Der frühere VW-Betriebsrat ist damit nach Ex-Arbeitsdirektor Peter Hartz der zweite Beschuldigte in der Affäre, der angeklagt ist. Die Staatsanwaltschaft legt Uhl sieben Straftaten zur Last. Dabei geht es in zwei Fällen um den Vorwurf der Beihilfe zur Untreue. Uhl soll an Sexpartys auf VW-Kosten teilgenommen haben. Zudem soll der 55-Jährige fünf falsche eidesstattliche Versicherungen abgegeben haben.

Uhl hat die Anschuldigungen bisher stets abgestritten. Ein Sprecher des Politikers sagte am Donnerstag in Berlin, den bisherigen Erklärungen Uhls sei nichts hinzuzufügen.

Die Staatsanwaltschaft benennt in ihrer Anklage 21 Zeugen. Wer dies ist, wollte ein Sprecher nicht sagen. Dem Vernehmen nach soll aber neben Prostituierten auch der frühere VW-Personalmanager Klaus- Joachim Gebauer, eine Schlüsselfigur in der Affäre, als Zeuge gehört werden.

Der Anklage zufolge soll Uhl in zwei Fällen an "dienstfremden Veranstaltungen" in Barcelona und Seoul jeweils im Jahr 2001 teilgenommen haben, in deren Verlauf auch "Leistungen von Prostituierten" in Anspruch genommen worden sein sollen. Uhl sei hinreichend verdächtig, gewusst zu haben, dass die ihn betreffenden Kosten dieser Veranstaltungen von Gebauer bei VW als angeblich dienstlich veranlasste Kosten abgerechnet werden würden.

Uhl habe diese Leistungen damit "sehenden Auges" in Anspruch genommen, obwohl ihm die rechtswidrige Art der Kostenabrechnung bekannt gewesen sei. Weitere drei "Veranstaltungen" in Hannover seien verjährt. Uhl werden außerdem fünf falsche eidesstattliche Versicherungen zur Last gelegt, die er in zivilrechtlichen Streitigkeiten mit Medienorganen vor dem Landgericht Hamburg abgegeben haben soll.

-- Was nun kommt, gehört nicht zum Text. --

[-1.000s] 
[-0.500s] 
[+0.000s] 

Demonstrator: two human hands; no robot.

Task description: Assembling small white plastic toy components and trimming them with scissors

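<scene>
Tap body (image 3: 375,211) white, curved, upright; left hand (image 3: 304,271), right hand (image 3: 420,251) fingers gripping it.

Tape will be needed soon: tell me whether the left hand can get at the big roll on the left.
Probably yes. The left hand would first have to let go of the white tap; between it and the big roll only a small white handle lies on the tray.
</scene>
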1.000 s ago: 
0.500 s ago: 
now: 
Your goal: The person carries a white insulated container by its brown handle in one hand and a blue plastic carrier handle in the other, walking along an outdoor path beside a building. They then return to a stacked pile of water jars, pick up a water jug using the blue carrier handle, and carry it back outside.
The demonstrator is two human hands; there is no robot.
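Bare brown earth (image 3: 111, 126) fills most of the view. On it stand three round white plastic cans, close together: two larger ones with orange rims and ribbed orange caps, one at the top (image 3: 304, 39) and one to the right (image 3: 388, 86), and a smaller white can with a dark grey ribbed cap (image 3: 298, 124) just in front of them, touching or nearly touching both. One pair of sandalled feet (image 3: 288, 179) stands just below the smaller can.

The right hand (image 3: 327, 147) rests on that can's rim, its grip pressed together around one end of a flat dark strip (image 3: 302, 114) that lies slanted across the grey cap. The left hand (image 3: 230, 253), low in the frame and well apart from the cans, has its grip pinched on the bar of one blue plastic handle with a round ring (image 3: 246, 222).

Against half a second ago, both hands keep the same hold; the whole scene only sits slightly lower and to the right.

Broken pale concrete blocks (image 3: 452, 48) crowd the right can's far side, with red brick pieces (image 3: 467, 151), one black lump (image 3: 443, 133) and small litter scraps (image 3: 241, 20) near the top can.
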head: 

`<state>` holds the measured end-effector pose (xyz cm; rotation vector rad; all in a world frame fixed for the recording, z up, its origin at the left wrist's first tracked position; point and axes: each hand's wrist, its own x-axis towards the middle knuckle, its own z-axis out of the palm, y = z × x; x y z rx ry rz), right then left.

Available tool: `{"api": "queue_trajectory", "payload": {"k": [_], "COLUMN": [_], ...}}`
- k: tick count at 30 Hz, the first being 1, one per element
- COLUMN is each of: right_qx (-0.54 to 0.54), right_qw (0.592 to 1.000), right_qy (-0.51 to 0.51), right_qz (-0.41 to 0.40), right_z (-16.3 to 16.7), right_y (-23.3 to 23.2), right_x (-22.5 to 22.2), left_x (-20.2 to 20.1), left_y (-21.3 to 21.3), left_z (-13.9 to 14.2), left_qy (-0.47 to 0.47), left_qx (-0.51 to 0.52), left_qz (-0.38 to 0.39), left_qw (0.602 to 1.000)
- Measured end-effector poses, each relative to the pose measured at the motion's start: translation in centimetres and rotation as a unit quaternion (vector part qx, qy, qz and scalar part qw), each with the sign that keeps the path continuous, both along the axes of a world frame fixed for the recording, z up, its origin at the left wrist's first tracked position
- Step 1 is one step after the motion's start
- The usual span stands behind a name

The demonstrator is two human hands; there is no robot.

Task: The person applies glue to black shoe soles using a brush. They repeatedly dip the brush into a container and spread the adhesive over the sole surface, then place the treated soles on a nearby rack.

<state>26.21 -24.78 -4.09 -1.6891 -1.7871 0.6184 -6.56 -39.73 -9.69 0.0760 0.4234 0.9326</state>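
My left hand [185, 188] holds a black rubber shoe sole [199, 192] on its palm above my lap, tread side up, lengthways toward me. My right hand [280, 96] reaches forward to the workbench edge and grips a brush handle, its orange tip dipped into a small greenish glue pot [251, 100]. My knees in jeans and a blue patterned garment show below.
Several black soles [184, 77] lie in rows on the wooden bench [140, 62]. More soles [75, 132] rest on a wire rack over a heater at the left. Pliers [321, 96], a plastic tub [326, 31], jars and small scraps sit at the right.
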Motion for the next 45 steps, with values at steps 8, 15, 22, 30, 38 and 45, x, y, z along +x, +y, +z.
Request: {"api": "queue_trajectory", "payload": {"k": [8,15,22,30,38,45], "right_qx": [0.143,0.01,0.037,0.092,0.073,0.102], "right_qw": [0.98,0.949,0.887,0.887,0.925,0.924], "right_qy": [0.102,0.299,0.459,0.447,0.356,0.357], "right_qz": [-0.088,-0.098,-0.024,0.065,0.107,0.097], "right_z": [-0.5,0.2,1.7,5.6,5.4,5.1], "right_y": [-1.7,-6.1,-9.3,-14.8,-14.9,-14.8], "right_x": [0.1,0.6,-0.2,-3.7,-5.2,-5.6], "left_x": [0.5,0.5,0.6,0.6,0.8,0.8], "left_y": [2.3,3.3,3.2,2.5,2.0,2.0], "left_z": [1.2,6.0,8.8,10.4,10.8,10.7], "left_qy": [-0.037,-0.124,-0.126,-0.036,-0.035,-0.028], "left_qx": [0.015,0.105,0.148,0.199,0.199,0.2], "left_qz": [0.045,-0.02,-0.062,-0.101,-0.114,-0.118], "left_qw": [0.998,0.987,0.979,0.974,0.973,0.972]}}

Uhl war von 1990 bis 2006 VW-Betriebsrat und ist nach Angaben auf seiner Homepage derzeit noch Angestellter von Volkswagen mit einem Teilzeitvertrag. Der Bundestag hatte Mitte Dezember die Immunität Uhls aufgehoben. Damit war der Weg frei für eine Anklage in der VW- Affäre.

Das Landgericht Braunschweig teilte mit, mit einer Entscheidung über die Eröffnung eines Hauptverfahrens vor dem Amtsgericht Wolfsburg sei voraussichtlich nicht vor Ende Februar 2007 zu rechnen. Der Beginn einer Hauptverhandlung wäre frühestens gegen April 2007 zu erwarten.

Uhl und sein Verteidiger waren nicht auf ein Angebot der Staatsanwaltschaft eingegangen, es nicht zu einer Hauptverhandlung kommen zu lassen. Im Rahmen eines so genannten Strafbefehlverfahrens hätte Uhl ein Urteilsangebot akzeptieren können, das auf eine Geldstrafe oder maximal ein Jahr Strafe auf Bewährung hinausgelaufen wäre. Voraussetzung wäre aber gewesen, dass Uhl geständig ist. Dies war nicht der Fall.

Der frühere VW-Arbeitsdirektor Hartz muss sich ab 17. Januar vor dem Landgericht Braunschweig verantworten. Hartz wird Untreue in 44 Fällen und Begünstigung des Betriebsrats vorgeworfen. Er soll unter anderem dem früheren VW-Betriebsratschef Klaus Volkert, gegen den ebenfalls ermittelt wird, über Jahre hinweg rund zwei Millionen Euro an Sonderbonuszahlungen zugeschanzt haben. Die VW-Affäre war im Juni 2005 ins Rollen gekommen.